In altre parole, quello che per le cellule normali è un meccanismo fisiologico di adattamento alla disponibilità di nutrienti, può trasformarsi in un vantaggio pericoloso quando le cellule si riproducono in modo eccessivo e hanno quindi bisogno di tanta energia: bloccare l’attività di TFEB potrebbe quindi rivelarsi una strategia vincente nel caso di diversi tumori – del rene, del pancreas, o della pelle come il melanoma – ma anche di malattie genetiche caratterizzate dalla tendenza di alcuni tessuti a proliferare troppo, come per esempio il rene policistico o la sclerosi tuberosa.

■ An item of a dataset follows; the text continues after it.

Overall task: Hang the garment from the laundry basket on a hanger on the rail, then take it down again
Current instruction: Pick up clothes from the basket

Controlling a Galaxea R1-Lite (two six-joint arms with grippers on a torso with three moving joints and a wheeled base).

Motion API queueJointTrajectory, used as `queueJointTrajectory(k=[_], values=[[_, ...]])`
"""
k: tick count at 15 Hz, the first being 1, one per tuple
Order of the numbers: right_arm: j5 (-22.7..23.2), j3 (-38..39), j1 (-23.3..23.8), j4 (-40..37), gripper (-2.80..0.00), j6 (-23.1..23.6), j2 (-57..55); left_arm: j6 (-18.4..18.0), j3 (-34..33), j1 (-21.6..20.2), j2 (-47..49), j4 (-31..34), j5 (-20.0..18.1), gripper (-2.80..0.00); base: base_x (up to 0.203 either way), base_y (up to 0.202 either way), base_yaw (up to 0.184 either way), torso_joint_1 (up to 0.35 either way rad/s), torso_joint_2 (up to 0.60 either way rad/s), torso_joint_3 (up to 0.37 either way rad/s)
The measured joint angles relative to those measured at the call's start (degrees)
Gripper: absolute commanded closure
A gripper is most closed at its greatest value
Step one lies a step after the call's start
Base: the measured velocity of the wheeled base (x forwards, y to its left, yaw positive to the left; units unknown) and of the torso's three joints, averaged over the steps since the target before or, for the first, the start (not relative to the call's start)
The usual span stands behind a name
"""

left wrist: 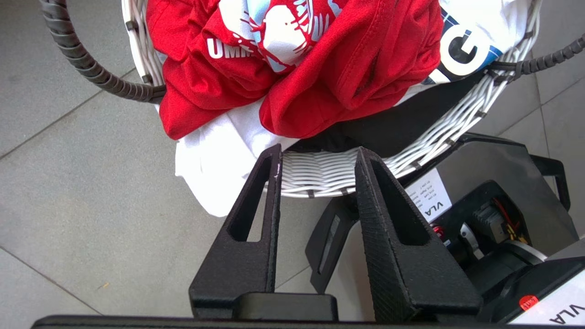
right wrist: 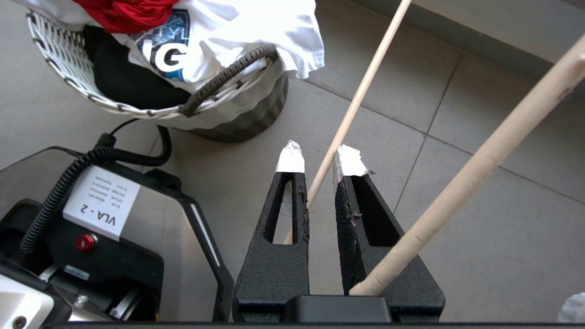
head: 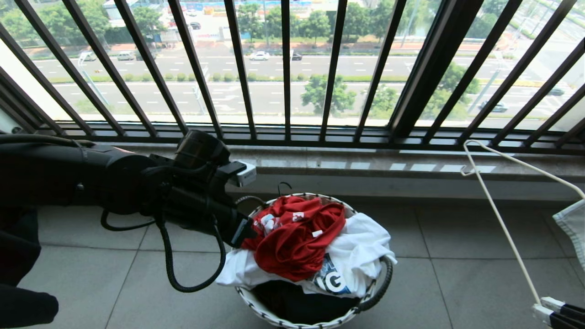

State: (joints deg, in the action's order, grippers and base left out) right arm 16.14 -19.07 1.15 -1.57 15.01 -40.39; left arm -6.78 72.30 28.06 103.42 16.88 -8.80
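The garment (head: 297,237), a red T-shirt with white lettering, lies crumpled on top of the laundry basket (head: 274,320) on the floor tiles. My left gripper (head: 242,233) reaches in from the left and is at the basket's left side, beside the red cloth. In the left wrist view it (left wrist: 318,148) is open and empty, its tips just short of the woven wall (left wrist: 320,176) and of the garment (left wrist: 365,59). At the lower right my right gripper (head: 544,308) is shut on the thin white hanger (head: 502,224), whose rods (right wrist: 493,155) run past its taped fingers (right wrist: 320,151). The rail is out of view.
A white printed T-shirt (head: 361,246) and a black garment (head: 292,301) lie under the red one. The dark barred window railing (head: 285,91) and a stone sill (head: 365,164) stand behind the basket. A pale cloth (head: 573,224) shows at the right edge. My base (right wrist: 91,228) is near the basket.
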Motion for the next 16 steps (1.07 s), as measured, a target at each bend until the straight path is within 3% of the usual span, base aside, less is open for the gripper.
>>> queueJointTrajectory(k=[4,8,16], values=[[-0.1,-0.3,0.0,0.4,0.00,0.5,-1.0,3.2,4.0,7.7,5.5,-0.2,8.1,-2.80,0.000,0.000,0.000,0.000,0.00,0.000],[-0.1,-0.1,0.0,0.4,0.00,0.5,-1.5,2.5,5.1,10.4,10.4,-5.0,20.5,-2.80,0.000,0.000,0.000,0.000,0.00,0.000],[-0.1,-0.2,-0.1,0.6,0.00,0.5,-2.4,1.2,4.8,11.7,15.0,-12.7,25.4,-2.80,0.000,0.000,0.000,0.000,0.00,0.000]])
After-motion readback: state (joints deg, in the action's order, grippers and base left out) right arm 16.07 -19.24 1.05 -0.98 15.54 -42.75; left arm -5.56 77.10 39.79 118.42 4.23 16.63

«Il prossimo passo – conclude Ballabio – sarà innanzitutto confermare quanto abbiamo osservato a livello del rene anche negli altri tessuti colpiti nella sindrome BHD, come per esempio la pelle e i polmoni, ma anche in altre patologie, genetiche e tumorali. Parallelamente andremo alla ricerca di molecole in grado di inibire in modo selettivo e modulabile l’attività di TFEB, anche grazie alle competenze maturate negli anni dal nostro istituto nello screening su larga scala di potenziali farmaci diretti contro uno specifico bersaglio, che attualmente stiamo mettendo anche a disposizione dell’emergenza Covid-19. Questa ricerca dimostra ancora una volta quanto lo studio delle malattie genetiche rare abbia ricadute ampie: la rarità è strettamente legata al fatto che dipendono da meccanismi biologici fondamentali e questo le rende dei modelli unici e formidabili per studiare i meccanismi della vita. Studiarle è quindi importante non solo per giovare a chi ne è direttamente colpito, ma per la collettività intera».